Exercise details
From the data below, report how many lines contain the word "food", giving the number and nothing else.

***

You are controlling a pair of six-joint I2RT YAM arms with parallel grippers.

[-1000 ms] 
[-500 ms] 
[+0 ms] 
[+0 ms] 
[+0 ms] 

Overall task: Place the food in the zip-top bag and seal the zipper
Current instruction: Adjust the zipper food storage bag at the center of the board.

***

Response area
2